# What to work on:
Go through the material and tally the lines containing the string "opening". Give the total alone.

# Data:
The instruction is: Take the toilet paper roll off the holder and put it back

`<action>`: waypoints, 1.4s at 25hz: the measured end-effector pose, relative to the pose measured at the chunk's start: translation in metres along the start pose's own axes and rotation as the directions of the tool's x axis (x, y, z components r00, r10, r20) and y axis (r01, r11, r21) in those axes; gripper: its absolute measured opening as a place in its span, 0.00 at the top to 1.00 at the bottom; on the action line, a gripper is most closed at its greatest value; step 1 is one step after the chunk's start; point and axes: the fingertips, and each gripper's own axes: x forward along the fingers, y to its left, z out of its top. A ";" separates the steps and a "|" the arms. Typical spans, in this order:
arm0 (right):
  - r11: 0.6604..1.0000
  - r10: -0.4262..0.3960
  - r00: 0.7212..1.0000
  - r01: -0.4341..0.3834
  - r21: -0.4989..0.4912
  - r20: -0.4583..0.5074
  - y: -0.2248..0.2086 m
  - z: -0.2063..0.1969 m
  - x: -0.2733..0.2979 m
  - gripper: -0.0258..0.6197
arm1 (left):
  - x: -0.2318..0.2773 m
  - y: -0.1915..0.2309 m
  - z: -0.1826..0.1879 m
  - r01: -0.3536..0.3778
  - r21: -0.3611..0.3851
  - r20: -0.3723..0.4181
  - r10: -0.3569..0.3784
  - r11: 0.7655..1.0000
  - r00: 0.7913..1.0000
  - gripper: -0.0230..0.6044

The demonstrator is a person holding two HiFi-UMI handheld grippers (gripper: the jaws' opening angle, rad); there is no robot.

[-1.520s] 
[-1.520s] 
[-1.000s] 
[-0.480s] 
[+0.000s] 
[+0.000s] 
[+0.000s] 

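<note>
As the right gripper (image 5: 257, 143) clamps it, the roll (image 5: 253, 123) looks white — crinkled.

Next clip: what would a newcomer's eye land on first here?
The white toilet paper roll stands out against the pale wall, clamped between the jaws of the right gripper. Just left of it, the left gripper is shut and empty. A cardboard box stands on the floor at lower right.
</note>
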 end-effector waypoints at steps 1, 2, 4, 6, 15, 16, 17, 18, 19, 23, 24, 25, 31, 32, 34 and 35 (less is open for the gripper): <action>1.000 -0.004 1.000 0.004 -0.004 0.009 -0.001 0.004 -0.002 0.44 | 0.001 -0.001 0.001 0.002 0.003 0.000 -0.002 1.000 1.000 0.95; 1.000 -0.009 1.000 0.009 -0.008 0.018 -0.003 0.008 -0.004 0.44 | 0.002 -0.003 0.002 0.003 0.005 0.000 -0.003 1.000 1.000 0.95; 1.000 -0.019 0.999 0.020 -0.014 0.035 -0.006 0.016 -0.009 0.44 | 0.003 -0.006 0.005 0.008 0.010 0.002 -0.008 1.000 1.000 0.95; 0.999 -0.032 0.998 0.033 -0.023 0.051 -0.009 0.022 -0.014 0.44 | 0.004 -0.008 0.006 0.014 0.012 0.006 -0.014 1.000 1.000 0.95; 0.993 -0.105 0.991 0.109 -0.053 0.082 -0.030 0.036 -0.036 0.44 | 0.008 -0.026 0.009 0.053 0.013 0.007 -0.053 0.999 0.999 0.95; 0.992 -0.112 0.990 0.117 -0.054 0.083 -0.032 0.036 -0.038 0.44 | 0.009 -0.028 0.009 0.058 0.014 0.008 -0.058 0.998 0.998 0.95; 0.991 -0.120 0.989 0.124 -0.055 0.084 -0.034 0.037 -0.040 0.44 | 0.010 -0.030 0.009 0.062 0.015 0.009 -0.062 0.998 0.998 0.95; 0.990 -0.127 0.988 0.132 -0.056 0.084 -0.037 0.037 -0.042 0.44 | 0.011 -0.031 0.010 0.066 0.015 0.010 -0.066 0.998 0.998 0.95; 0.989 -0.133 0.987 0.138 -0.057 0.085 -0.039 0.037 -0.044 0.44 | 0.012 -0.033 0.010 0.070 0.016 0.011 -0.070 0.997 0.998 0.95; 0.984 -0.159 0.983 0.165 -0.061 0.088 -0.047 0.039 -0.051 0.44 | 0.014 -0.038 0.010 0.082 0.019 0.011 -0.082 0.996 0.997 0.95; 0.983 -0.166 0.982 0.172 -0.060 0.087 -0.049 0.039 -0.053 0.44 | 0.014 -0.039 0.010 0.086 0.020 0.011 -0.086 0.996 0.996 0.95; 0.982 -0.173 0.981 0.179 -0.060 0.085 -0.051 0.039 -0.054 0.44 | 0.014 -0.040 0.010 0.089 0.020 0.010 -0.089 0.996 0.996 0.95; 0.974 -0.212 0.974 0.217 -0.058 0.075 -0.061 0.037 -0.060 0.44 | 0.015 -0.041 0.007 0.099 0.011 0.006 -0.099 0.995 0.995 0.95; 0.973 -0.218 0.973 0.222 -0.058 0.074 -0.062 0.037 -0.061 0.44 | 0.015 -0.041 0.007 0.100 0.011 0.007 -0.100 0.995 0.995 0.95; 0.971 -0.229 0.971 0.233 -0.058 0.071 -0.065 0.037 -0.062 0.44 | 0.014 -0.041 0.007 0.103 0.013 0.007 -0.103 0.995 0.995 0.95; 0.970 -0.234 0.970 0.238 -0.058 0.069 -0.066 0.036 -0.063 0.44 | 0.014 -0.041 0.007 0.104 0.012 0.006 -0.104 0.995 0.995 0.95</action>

# Result:
2